Vladivostok could use the exposure, along with a healthy infusion of infrastructure improvements. The city and region could be developed into a great tourism opportunity for Russia’s Far East, but everything from roads to hotels and sightseeing amenities would need to be brought up to at least European standards, and hopefully someday Western standards, for that kind of tourist opportunities to be realized.
Until September 2012 however, the focus this week was on Russia’s accession to the WTO, the prospects for economic cooperation with Japan, increasing deliveries of Russian gas to China, and measures to stabilize the situation in the eurozone.
During the summit President Medvedev was asked what the WTO would mean for Russia and if he expected the same rapid growth for this country as was the case when China joined the WTO? Mr. Medvedev replied, “I also hope that this step will represent a very beneficial change for Russia’s economy, despite the fact that we have been preparing for it for quite a long time, and that a number of Russian companies have certain difficulties and concerns. However, our policy has remained unchanged. We believe that Russia’s accession to the WTO is long overdue. We are ready for it and pleased that, following joint efforts, we will hopefully be able to complete this process in the very near future.”
When asked about Russia’s economic focus on natural resources at the expense of developing other opportunities for growth, the President answered by stating, “Russia cannot be a country where only one part of the economy functions and naturally the WTO will promote the development of our economy and diversification of our companies. But of course here we must focus and rely on ourselves in the first place, not on membership in international organizations.”

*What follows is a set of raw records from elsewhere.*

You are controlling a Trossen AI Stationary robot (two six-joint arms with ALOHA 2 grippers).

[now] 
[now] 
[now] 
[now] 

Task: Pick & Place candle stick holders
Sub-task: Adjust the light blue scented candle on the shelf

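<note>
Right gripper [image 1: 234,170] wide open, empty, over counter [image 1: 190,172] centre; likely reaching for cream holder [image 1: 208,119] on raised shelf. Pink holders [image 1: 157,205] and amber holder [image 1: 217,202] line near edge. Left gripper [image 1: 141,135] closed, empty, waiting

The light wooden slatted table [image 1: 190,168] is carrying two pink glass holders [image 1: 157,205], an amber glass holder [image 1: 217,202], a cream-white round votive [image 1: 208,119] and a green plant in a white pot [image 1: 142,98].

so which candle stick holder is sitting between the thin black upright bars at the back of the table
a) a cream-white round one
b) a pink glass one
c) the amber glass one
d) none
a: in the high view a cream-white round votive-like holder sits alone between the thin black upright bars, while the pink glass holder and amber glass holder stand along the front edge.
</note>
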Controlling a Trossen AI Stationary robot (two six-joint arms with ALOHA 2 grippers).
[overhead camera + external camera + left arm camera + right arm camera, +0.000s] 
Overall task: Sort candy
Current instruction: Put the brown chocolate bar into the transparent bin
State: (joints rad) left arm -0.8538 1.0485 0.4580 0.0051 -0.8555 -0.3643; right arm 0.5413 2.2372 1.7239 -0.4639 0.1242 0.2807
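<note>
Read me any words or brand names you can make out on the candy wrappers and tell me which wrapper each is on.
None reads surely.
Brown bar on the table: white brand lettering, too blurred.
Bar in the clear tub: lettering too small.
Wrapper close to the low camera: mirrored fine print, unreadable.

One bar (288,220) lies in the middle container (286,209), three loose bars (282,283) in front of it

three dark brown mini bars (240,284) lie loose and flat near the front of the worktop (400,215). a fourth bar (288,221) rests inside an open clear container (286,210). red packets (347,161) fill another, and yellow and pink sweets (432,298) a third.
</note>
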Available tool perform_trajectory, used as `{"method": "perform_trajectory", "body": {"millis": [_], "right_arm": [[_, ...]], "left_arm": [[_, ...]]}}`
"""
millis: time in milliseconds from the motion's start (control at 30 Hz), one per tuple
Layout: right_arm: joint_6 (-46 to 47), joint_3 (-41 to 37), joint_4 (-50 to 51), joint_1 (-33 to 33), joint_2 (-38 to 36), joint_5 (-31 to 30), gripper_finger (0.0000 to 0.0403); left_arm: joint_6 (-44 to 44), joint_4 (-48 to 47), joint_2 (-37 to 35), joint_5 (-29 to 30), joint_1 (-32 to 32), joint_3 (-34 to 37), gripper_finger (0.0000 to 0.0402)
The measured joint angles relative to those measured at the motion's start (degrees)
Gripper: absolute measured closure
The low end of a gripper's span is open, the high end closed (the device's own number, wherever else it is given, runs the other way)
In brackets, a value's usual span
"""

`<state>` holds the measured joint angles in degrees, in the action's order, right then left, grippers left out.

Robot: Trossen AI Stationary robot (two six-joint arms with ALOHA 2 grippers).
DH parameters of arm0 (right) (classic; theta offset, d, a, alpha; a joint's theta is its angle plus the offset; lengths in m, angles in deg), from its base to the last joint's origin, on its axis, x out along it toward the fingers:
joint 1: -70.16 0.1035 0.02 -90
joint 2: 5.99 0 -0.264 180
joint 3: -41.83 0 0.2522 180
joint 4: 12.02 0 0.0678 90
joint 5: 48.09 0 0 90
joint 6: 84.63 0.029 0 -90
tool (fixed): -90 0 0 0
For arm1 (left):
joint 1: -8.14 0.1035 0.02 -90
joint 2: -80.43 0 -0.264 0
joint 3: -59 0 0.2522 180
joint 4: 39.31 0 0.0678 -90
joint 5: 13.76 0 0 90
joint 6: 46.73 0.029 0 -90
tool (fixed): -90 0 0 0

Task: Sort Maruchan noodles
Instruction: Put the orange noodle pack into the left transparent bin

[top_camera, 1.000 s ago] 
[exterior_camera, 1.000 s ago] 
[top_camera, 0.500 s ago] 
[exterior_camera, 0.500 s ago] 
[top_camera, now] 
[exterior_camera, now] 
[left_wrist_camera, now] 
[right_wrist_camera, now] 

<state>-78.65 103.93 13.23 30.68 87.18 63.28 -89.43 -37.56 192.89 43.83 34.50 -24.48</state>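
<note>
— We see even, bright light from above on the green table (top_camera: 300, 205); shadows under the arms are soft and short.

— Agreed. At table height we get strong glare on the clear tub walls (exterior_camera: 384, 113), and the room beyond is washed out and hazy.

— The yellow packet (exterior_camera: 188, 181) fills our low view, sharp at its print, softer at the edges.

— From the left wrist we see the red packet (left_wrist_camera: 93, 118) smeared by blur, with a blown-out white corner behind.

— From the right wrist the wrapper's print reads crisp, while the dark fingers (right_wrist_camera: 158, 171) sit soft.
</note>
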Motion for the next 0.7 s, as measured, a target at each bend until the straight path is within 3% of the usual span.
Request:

Reporters asked if WTO membership would force Russia to create a favourable investment climate and adhere to the rule of law especially in the areas of protectionism and bending the rules in making it hard for non-Russian companies to compete in Russia. Mr. Medvedev admitted the validity of such criticisms, saying “This is accurate criticism. I would even add: other countries do not always comply with the rules either. And in cases where they are not observed, it is usually incumbent on the courts to deal with this. And this is perhaps the most important field where we need to devote our attention.”
President Medvedev added that the WTO will help improve the competitiveness of Russian companies and he expects formal membership to take place soon. He also spoke of creating a climate that is more open to outside investment.